- _Problem_: Quote exactly and only this range of lines in the data below: the line that holds "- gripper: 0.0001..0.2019" to the line that holds "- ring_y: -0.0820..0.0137", both included.

- _Given entries_:

○ ○ ○

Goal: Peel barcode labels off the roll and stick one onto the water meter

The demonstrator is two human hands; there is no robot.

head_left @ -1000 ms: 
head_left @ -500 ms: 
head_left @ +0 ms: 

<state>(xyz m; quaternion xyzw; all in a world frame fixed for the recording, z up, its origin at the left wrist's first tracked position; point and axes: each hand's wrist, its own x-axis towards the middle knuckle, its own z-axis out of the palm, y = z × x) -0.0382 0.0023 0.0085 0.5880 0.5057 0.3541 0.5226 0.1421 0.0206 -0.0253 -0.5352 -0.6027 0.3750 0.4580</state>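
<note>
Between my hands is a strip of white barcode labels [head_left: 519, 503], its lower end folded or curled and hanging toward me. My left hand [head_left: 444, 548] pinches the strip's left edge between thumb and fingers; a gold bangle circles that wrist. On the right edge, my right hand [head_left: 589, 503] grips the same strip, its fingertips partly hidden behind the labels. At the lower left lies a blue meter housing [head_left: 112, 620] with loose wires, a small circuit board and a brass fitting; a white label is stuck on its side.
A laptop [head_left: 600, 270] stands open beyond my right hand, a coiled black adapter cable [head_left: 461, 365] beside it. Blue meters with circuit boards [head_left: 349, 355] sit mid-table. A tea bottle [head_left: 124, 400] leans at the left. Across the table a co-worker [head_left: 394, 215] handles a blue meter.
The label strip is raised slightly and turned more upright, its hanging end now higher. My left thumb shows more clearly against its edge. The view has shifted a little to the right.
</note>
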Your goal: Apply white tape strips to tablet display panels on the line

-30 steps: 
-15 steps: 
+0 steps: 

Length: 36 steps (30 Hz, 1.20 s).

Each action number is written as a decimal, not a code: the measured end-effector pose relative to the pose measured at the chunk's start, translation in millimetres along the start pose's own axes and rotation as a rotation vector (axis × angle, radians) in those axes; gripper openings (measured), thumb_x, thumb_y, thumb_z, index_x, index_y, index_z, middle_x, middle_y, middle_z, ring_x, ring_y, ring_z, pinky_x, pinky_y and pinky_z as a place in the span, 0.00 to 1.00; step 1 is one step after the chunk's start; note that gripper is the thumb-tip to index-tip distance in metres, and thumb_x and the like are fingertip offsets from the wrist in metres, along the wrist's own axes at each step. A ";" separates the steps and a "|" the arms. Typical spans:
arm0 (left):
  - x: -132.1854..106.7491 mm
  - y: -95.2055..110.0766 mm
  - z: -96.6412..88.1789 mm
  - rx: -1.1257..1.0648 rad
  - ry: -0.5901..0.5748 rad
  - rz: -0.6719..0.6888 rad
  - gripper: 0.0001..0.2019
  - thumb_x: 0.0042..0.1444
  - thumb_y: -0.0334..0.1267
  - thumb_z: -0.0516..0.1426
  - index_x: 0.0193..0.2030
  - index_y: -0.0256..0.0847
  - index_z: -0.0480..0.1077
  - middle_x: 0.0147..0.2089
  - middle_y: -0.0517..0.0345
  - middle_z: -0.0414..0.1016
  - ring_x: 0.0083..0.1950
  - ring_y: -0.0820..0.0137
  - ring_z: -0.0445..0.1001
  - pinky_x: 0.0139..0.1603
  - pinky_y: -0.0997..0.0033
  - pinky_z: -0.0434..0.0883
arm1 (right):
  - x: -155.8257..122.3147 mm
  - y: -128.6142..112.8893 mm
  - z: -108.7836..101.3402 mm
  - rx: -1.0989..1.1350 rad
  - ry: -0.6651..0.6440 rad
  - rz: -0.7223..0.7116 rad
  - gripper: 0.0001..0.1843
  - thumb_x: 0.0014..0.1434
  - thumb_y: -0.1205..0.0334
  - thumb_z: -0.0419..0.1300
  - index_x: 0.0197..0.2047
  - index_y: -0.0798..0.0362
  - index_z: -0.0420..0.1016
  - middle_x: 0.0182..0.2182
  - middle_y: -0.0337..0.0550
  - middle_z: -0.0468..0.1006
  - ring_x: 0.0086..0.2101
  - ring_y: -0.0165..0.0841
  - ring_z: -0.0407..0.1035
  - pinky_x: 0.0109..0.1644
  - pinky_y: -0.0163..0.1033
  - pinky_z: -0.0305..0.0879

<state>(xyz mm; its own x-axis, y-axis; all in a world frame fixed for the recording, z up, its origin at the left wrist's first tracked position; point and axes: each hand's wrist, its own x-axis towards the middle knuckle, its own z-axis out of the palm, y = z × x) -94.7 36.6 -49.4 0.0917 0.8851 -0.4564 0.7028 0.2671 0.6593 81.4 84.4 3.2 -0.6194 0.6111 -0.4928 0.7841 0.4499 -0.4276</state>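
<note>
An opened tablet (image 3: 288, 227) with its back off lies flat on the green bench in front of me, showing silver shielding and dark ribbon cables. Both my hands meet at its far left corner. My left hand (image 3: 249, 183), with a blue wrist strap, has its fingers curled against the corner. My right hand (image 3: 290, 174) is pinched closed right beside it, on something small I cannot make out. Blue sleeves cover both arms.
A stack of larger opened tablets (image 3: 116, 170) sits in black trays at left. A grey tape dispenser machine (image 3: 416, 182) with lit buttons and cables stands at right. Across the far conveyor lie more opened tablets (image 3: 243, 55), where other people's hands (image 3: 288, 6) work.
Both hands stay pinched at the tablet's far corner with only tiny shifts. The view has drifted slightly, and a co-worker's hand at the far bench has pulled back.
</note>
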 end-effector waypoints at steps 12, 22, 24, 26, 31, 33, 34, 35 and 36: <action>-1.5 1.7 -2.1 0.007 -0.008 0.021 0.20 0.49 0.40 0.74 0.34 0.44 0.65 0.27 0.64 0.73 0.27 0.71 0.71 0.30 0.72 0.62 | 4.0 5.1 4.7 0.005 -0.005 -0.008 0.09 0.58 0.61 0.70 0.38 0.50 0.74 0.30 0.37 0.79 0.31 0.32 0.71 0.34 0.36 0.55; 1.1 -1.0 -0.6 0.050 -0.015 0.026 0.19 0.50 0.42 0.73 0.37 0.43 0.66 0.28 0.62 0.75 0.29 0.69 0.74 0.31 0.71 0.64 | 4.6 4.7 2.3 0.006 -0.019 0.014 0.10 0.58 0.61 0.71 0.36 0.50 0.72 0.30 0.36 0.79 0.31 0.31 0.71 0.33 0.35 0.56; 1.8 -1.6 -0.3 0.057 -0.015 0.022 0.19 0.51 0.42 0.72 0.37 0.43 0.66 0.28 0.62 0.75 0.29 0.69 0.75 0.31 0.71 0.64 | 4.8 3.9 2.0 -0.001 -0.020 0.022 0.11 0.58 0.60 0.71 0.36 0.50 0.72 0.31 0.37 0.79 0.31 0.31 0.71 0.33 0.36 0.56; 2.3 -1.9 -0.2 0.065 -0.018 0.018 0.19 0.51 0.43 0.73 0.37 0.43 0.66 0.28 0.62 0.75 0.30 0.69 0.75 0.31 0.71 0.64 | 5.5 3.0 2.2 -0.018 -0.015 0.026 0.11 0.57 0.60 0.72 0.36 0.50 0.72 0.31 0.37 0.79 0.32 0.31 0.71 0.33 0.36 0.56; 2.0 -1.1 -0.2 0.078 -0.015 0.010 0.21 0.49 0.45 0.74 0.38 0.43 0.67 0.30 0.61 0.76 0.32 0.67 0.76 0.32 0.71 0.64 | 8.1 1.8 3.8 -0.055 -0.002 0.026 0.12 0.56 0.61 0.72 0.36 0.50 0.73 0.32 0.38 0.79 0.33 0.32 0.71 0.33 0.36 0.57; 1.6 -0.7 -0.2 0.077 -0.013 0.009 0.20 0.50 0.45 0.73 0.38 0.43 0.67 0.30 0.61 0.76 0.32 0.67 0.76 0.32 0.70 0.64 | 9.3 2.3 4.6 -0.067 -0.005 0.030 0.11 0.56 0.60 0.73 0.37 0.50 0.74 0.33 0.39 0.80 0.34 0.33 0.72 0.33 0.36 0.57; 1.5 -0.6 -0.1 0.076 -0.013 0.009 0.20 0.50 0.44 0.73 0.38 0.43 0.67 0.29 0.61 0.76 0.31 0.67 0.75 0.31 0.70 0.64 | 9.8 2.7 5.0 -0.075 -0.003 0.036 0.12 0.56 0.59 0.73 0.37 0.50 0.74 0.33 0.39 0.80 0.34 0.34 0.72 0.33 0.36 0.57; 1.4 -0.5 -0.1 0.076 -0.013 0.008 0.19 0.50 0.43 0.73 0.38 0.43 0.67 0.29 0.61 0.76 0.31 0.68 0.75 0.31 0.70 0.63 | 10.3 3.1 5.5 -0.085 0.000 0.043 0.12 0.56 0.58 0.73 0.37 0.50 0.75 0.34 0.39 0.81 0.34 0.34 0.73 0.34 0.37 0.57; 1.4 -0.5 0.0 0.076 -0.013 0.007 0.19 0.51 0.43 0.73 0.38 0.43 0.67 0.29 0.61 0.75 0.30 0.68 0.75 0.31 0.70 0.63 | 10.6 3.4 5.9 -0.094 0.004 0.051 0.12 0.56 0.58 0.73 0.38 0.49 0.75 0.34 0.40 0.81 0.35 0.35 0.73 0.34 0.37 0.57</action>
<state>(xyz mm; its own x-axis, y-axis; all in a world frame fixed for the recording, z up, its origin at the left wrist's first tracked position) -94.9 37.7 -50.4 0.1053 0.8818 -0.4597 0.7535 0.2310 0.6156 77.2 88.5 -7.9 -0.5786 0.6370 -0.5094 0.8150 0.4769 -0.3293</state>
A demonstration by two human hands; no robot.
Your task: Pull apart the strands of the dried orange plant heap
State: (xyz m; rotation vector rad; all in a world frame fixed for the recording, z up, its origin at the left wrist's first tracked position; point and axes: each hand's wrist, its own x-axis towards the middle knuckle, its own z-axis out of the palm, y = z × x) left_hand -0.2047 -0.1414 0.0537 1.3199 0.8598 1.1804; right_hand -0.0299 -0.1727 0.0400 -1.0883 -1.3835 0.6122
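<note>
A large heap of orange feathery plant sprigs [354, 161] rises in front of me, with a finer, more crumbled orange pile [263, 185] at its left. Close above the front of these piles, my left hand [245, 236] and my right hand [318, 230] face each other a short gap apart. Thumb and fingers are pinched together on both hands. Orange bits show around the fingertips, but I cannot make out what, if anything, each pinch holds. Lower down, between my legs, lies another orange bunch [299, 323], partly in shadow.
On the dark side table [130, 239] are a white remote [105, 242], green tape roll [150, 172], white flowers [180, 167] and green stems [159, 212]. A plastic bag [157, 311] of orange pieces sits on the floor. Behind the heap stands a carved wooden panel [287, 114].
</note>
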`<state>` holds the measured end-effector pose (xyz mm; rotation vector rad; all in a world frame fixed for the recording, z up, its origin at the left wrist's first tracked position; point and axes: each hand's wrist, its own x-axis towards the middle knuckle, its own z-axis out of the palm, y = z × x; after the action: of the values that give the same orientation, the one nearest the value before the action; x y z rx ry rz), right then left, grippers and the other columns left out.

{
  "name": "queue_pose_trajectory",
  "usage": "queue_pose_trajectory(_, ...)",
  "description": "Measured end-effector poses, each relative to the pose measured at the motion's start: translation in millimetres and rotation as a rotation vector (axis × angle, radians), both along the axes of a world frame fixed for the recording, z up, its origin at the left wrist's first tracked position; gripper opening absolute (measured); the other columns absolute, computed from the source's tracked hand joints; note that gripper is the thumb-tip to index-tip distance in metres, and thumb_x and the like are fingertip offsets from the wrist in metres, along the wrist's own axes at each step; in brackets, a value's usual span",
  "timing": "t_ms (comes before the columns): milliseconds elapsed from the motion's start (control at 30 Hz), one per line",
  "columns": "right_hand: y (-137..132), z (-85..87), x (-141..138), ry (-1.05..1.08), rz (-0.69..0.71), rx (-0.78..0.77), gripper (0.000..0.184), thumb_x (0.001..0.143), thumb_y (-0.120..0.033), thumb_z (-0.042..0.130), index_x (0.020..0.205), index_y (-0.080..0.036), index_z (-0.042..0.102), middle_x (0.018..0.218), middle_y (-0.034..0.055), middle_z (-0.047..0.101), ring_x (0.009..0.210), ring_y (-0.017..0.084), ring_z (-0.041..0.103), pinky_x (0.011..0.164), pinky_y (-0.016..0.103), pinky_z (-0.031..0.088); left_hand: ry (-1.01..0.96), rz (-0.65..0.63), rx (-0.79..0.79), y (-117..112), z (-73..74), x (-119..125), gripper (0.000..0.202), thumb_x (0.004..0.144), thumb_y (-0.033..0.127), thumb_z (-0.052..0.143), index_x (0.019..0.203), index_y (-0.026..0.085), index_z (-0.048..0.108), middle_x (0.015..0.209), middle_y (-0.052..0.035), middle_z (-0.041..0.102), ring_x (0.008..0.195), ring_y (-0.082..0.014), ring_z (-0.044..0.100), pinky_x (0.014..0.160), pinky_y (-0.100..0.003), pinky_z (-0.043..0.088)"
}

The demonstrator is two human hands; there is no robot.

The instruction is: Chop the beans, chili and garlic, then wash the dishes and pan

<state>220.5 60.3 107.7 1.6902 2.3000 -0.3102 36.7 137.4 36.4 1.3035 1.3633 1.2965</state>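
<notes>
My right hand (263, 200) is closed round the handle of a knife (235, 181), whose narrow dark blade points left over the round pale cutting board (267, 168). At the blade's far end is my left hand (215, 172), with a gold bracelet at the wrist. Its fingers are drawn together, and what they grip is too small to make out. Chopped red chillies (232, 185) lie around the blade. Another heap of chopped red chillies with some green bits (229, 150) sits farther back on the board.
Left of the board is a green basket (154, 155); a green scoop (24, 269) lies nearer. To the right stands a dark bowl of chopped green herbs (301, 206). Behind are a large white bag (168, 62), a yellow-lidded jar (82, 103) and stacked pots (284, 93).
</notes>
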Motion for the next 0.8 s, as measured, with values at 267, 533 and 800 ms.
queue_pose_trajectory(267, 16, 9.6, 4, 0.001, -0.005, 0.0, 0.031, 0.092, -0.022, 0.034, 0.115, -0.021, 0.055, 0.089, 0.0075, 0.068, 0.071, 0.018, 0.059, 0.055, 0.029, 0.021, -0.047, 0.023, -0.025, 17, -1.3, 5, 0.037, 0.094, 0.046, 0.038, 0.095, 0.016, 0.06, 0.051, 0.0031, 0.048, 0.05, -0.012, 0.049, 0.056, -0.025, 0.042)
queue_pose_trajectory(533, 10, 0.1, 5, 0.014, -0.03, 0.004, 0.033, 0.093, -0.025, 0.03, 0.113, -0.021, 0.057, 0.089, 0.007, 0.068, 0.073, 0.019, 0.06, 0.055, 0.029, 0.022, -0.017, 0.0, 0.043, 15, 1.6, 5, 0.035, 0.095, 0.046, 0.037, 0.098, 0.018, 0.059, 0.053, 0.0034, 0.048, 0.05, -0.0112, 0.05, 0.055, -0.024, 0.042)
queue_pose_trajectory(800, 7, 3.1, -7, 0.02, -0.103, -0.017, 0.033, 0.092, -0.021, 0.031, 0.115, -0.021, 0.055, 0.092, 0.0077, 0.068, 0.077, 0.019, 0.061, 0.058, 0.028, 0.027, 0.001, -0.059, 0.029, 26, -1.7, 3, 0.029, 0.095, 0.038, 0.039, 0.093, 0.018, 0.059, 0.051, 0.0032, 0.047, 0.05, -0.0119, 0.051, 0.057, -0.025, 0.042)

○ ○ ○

- _Solution to this task_:
  - gripper: 0.0001..0.2019
  - thumb_x: 0.0042..0.1444
  - thumb_y: -0.0334..0.1267
  - thumb_z: -0.0516..0.1426
  - index_x: 0.0193..0.2030
  - index_y: -0.0256..0.0847
  - index_z: -0.0480..0.1077
  - middle_x: 0.0147..0.2089
  - middle_y: -0.0517..0.0345
  - middle_z: -0.0414..0.1016
  - ring_x: 0.0083..0.1950
  - ring_y: -0.0820..0.0137

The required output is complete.